His costume consists of a hunting shirt of the soft and pliable deerskin, ornamented with long fringes and often dyed with bright vermilion.  Pantaloons of the same material are also ornamented with fringes and porcupine’s quills of various colors.  Many a tranquil hour has been beguiled, in the long evenings and when the storm has beaten upon the hut, in fashioning these garments with artistic taste, learned of the Indians.  A flexible cap, often of rich fur, covers his head, and moccasins, upon which all the resources of barbaric embroidery have been expended, cover his feet.

His rifle is borne on his left shoulder.  His powder horn and bullet pouch hang under his right arm.  In his bullet pouch he also carries spare flints, steel and various odds and ends.  Beneath the broad belt which encircles his waist there is a large butcher knife in a sheath of buffalo hide.  There is a whetstone in a buckskin case made fast to the belt, and also a small hatchet or tomahawk.

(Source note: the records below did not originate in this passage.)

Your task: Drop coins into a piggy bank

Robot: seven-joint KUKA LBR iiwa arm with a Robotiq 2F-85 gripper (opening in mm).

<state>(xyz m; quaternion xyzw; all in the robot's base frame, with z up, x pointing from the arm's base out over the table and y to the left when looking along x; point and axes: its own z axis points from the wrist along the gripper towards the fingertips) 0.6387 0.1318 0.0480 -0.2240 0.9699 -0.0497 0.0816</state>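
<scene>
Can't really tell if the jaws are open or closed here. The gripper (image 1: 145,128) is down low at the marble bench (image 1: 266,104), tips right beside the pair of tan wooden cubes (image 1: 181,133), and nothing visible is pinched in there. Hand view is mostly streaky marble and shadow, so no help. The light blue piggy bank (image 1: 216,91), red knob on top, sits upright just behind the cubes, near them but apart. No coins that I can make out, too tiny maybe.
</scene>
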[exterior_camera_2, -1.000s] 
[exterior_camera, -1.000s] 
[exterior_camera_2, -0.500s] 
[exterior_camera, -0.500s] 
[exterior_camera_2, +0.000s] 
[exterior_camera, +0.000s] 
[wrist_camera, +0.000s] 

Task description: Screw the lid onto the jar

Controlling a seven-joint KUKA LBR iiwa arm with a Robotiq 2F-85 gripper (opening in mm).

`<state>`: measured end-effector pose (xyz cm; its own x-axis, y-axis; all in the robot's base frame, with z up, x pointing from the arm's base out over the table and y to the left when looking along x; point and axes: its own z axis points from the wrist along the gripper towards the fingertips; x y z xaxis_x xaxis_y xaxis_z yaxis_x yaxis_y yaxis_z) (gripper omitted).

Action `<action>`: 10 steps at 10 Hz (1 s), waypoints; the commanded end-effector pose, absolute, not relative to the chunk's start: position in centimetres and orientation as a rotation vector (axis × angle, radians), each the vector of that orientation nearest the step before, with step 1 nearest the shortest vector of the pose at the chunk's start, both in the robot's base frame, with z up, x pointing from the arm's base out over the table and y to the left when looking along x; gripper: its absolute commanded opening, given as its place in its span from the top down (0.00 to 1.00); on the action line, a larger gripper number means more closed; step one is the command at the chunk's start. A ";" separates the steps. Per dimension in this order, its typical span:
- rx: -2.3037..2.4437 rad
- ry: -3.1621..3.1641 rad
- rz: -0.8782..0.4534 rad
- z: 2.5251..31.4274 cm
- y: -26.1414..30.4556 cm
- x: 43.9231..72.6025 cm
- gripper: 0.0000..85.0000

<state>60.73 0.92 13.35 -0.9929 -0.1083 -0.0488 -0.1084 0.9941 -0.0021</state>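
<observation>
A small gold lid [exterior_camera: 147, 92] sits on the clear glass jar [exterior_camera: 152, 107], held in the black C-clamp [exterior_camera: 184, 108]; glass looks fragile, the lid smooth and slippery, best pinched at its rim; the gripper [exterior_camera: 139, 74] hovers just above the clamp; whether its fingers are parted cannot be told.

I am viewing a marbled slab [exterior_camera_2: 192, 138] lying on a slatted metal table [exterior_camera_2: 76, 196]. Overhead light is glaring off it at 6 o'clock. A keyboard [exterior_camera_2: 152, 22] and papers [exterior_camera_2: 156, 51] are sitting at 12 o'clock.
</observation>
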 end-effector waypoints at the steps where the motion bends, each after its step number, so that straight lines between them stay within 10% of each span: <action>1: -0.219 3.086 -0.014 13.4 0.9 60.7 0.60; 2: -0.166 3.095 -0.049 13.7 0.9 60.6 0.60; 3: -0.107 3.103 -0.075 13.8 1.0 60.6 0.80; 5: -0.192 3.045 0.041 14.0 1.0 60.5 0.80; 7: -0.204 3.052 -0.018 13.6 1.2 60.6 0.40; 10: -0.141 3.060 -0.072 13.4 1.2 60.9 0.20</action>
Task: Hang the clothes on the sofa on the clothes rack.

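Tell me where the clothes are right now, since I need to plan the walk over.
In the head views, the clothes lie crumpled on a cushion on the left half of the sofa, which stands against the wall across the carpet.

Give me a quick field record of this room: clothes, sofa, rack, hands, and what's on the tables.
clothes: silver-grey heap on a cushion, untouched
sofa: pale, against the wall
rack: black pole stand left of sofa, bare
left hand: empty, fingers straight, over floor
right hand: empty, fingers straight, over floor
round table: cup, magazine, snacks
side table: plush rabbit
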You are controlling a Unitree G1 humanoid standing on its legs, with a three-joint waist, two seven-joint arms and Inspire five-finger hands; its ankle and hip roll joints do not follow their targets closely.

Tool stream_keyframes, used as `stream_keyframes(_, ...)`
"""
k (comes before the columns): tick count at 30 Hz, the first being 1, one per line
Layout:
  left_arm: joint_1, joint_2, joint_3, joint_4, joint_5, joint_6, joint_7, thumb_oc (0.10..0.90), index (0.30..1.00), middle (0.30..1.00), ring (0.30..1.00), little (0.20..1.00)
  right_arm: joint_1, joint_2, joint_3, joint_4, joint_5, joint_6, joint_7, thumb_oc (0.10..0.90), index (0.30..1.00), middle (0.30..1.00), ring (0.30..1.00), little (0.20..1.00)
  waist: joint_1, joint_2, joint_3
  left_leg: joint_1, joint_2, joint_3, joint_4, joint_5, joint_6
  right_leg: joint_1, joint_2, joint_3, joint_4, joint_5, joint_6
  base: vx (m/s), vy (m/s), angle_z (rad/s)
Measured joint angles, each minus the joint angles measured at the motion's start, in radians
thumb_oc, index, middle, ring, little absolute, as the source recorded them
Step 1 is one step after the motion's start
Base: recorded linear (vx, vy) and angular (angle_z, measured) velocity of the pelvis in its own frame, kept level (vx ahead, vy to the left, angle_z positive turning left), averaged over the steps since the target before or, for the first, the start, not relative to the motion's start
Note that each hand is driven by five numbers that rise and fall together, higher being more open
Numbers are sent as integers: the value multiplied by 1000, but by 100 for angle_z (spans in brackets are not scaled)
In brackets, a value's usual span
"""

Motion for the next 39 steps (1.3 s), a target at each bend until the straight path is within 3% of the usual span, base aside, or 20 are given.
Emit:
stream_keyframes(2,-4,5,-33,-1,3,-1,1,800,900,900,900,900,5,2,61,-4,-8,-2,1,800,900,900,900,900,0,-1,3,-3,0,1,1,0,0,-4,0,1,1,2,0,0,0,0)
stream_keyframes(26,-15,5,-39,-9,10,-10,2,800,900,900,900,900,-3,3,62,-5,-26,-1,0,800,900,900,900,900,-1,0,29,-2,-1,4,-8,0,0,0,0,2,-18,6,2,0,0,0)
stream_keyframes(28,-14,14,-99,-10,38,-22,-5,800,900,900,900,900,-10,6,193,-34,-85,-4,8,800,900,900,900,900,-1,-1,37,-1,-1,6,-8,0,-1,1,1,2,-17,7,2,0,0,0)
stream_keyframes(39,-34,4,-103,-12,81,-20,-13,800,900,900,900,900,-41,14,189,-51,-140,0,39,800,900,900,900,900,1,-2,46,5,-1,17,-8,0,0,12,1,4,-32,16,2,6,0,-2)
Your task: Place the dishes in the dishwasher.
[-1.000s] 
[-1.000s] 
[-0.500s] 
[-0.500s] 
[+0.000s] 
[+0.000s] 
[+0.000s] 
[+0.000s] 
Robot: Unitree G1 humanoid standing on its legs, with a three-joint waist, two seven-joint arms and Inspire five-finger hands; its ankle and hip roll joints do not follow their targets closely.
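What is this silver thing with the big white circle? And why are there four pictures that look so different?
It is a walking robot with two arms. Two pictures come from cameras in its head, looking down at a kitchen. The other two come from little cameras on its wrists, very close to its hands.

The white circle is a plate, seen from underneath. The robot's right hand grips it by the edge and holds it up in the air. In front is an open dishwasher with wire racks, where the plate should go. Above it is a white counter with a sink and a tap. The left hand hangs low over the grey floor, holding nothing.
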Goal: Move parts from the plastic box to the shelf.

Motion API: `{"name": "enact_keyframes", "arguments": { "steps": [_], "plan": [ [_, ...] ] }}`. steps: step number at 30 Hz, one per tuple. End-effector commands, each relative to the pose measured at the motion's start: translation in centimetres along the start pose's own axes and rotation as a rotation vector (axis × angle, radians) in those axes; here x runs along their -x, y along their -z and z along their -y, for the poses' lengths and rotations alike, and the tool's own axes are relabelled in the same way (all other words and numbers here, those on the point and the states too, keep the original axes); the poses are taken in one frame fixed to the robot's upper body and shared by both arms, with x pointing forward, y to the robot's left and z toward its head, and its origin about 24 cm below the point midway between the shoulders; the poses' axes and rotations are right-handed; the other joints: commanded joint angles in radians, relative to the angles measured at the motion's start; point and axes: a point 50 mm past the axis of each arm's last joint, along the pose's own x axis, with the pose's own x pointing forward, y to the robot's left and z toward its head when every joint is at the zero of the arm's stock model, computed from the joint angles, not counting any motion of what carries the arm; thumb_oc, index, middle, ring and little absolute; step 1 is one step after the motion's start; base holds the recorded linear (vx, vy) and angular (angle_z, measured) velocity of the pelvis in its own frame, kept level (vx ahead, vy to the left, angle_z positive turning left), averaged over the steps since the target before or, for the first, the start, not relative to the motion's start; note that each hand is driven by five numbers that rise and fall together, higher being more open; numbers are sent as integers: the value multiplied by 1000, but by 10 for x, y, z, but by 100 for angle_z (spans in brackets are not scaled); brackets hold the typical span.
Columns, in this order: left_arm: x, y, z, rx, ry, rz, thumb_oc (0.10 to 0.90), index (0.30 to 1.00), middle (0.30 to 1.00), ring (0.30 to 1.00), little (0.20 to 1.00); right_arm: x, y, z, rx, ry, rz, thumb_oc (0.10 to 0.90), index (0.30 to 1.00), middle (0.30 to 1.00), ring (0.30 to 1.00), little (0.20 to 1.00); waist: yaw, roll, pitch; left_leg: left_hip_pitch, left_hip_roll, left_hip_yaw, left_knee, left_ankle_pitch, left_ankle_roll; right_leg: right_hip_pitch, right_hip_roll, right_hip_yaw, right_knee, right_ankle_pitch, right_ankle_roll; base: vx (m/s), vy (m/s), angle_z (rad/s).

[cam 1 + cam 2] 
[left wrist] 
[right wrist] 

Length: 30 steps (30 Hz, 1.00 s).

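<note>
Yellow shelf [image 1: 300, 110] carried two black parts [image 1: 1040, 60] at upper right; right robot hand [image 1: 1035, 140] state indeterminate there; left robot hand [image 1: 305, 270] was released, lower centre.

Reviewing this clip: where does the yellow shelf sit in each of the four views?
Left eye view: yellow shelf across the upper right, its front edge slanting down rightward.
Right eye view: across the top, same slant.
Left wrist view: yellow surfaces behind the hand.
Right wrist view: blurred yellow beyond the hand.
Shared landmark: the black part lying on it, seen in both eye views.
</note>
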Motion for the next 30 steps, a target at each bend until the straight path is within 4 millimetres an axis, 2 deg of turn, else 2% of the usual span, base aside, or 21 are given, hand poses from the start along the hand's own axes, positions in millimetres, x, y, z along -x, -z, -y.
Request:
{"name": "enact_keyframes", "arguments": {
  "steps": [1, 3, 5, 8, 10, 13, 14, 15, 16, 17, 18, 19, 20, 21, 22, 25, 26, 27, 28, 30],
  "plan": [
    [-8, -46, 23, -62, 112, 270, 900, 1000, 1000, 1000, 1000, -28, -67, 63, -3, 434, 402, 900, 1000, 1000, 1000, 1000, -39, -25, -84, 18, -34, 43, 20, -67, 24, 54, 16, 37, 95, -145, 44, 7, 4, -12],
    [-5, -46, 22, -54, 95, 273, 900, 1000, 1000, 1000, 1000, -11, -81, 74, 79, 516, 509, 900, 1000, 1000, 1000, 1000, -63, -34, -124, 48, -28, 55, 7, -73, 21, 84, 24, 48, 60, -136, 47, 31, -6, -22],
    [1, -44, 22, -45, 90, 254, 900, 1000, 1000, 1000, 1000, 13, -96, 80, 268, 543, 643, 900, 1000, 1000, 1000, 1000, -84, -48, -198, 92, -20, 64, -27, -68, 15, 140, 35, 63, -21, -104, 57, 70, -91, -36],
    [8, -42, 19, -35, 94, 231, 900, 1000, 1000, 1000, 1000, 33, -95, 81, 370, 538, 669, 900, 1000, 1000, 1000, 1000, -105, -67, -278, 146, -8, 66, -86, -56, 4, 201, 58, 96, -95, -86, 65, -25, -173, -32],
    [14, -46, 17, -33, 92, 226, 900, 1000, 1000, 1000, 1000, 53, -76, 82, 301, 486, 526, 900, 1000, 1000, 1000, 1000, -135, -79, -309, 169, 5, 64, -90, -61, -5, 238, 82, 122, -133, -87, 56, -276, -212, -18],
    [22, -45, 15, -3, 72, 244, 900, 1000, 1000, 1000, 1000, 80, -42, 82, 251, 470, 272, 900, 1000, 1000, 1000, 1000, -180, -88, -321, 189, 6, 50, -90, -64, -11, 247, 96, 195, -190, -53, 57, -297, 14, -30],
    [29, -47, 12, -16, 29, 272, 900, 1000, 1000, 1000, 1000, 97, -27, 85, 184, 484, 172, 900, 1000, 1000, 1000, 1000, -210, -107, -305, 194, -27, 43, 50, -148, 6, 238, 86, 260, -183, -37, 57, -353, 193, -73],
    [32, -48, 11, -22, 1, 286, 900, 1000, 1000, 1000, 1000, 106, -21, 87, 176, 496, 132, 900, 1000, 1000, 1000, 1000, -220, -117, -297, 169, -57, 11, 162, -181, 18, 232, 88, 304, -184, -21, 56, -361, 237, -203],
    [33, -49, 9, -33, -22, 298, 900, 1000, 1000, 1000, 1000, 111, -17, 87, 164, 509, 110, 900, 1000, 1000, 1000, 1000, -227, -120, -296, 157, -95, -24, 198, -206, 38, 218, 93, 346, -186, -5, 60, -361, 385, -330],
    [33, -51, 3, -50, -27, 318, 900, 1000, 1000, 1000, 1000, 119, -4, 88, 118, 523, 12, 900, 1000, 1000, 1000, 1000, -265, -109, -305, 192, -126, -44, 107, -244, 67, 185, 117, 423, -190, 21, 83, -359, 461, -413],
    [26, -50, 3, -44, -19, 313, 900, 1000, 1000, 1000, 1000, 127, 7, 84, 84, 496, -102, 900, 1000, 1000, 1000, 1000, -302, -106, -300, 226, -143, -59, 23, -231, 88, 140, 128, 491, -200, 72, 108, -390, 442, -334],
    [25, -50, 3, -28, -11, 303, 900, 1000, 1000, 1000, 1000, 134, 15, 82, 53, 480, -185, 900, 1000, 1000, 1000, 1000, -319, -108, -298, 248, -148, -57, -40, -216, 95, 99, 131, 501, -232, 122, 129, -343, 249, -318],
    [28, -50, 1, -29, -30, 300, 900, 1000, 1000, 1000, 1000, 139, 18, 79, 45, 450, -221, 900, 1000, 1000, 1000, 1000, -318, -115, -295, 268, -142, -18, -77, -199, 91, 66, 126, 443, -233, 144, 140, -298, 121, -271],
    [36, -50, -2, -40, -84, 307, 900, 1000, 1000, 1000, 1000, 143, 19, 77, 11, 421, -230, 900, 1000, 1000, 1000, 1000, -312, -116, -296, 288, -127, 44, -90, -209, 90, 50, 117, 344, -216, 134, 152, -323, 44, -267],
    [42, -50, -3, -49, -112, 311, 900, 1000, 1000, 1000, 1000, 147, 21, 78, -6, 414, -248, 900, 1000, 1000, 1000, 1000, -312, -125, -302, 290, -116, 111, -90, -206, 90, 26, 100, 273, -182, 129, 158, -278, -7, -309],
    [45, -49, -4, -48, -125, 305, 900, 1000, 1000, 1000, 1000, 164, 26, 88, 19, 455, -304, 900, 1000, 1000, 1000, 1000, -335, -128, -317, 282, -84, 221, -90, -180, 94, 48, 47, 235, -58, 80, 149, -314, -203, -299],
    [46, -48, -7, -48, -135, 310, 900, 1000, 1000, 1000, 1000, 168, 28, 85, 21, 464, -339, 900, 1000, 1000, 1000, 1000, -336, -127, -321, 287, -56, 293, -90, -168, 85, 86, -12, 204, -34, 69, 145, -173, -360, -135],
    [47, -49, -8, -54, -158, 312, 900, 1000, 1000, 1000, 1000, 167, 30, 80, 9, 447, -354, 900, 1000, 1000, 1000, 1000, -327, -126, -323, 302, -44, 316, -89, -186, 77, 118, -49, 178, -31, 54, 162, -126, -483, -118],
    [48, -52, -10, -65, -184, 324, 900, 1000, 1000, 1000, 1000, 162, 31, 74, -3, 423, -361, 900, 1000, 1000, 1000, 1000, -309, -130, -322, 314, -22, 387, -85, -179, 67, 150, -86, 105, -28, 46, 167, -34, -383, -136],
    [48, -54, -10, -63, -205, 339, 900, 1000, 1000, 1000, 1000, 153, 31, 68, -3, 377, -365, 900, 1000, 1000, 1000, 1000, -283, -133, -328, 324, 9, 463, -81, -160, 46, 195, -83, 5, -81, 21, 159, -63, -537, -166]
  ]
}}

Thus accoutred, our young hunter and trapper sets out in search of the most lonely ravine which he can find among the mountains.  He would reach if possible, some solitary stream which no white man’s eye had ever beheld.  He has no road, no trail to guide him.  He rides his pony and leads his mule.  Over the prairie, through the forest, across the streams, in silence and in a solitude which to him is not lonely, he passes on his way.

Night comes.  If pleasant, he unburdens his horse and mule; drives his iron pickets into the ground, to which his animals are attached by ropes about thirty feet long, generally in pastures of rich grass or wild oats; builds a fire, cooks his supper, rolls himself in his blanket and sleeps soundly till morning.  If the weather is unpleasant it makes but little difference.  He knows exactly what to do.  In a short time he constructs a frail but ample shelter; and then, with his feet towards the fire, sleeps sweetly regardless of the storm.  His animals have no more need of shelter than have the bears and the buffaloes.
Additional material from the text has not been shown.